Is secular Turkey dying? To approach answering this question, compare the protests that have been raging over the last fortnight in Istanbul with the demonstrations that took place in the Turkish capital, Ankara, six years ago. In 2007, when Abdullah Gul was nominated for the presidency of Turkey, hundreds of thousands of Turks marched in protest. Gul is a devout Muslim, and his wife, Hayrunisa, wears the hijab. Turkey’s secularists, feeling endangered, demanded the withdrawal of Gul’s candidacy. “Turkey is secular and will remain secular,” they chanted, brandishing posters of Kemal Ataturk.

Six years later, Abdullah Gul is the president. His Justice and Development Party is the most popular political party in Turkey. And its leader, Recep Tayyip Erdogan, is not merely the prime minister: Denounced in 1997 as an Islamist and banned from participating in politics, he can now claim to be the most powerful leader in modern Turkey’s history since Ismet Inonu, Ataturk's successor.
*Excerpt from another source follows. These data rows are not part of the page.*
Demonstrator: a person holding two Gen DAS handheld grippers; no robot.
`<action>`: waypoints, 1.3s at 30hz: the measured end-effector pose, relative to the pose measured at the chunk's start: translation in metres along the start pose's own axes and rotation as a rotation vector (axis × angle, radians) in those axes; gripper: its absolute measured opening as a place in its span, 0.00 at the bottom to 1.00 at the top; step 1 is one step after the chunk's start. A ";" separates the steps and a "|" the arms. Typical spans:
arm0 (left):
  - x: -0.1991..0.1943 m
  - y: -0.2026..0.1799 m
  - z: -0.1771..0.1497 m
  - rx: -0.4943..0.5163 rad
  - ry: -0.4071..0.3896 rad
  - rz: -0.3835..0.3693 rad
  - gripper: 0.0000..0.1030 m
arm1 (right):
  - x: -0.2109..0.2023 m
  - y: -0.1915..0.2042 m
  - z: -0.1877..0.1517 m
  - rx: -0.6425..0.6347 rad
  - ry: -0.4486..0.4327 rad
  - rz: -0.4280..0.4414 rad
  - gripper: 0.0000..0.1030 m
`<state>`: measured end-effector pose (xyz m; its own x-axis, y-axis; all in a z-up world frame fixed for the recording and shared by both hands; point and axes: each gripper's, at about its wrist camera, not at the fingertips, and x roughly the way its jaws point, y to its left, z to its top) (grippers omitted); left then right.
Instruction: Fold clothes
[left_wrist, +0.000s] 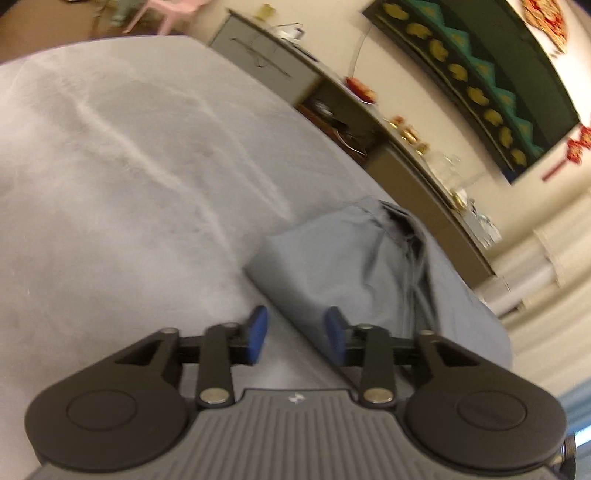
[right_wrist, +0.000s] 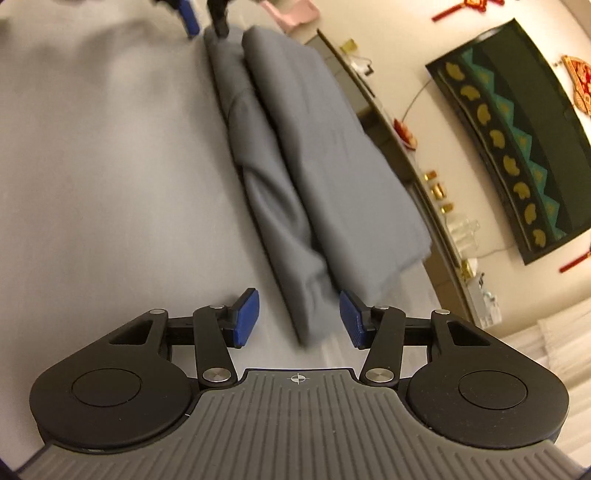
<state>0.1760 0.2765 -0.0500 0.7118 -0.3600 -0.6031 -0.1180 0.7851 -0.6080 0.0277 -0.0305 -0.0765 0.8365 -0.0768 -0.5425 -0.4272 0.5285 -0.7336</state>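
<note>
Blue-grey garment (right_wrist: 317, 162), folded lengthwise into a long double-layered strip, stretched out on the pale grey bedsheet (right_wrist: 110, 166) near its edge beside a long low cabinet (right_wrist: 436, 206). Right gripper (right_wrist: 299, 317) at the near end of the strip, blue pads (right_wrist: 245, 314) parted either side of the cloth's tip and clamping nothing; left gripper (left_wrist: 295, 332) at the far end, pads partly apart with the garment's corner just ahead, likewise empty. Beyond, cream wall and dark framed hanging (right_wrist: 517, 147) with gold motifs.
</note>
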 end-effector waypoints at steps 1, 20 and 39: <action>0.003 -0.001 -0.002 0.003 0.004 -0.007 0.23 | 0.003 0.000 0.005 0.008 -0.004 0.014 0.44; -0.058 -0.042 0.026 -0.129 0.095 -0.172 0.02 | 0.050 -0.025 0.021 0.017 0.070 -0.061 0.00; -0.076 0.003 -0.034 -0.063 0.084 -0.120 0.05 | -0.055 -0.026 -0.037 0.006 0.049 -0.083 0.11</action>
<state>0.0978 0.2887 -0.0234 0.6631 -0.4925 -0.5637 -0.0803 0.7019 -0.7077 -0.0200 -0.0710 -0.0427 0.8512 -0.1615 -0.4994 -0.3549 0.5241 -0.7742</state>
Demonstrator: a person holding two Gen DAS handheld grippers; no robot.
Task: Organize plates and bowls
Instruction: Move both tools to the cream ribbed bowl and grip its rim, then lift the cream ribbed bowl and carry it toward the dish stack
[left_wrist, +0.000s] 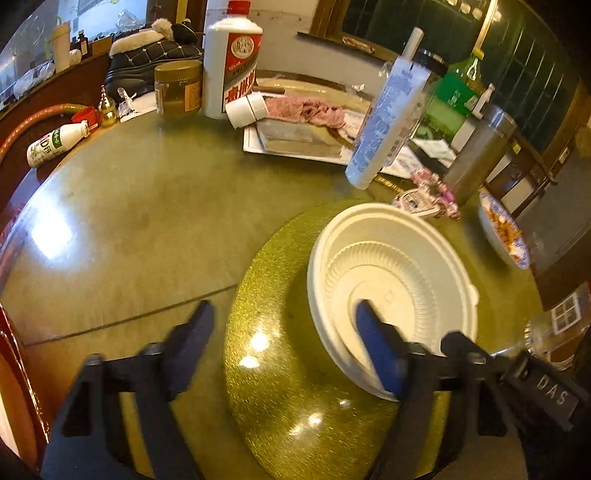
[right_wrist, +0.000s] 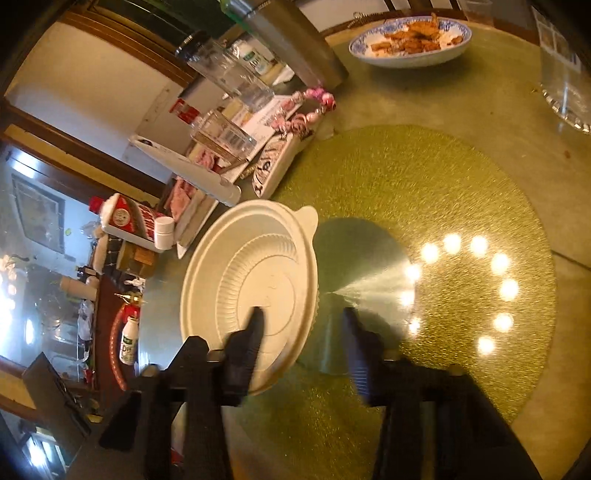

It is tempting to see in the Istanbul protests a reassertion of the secular values that the West is comfortable with; some have already succumbed to this temptation, and have begun heralding the decline of Erdogan and his brand of religious politics. In reality, these protests are the desperate last spasms of a dying order.

“Islam”, Ataturk had declared soon after abolishing the Caliphate in 1924, “is a dead thing”. Eager to revamp Turkey, he compelled the people to break with their past. He expelled the Sultan, abolished the fez, imposed secularism, and implemented legal codes imported from Switzerland, Italy and Germany. Dissent, wherever it was detected, was crushed before it could congeal into a threat to the new regime. But after Ataturk’s death, what came be known as “Kemalism” was reduced by his successors to a catchcry – something that was invoked to sanctify the suffocating dominance of a tiny minority.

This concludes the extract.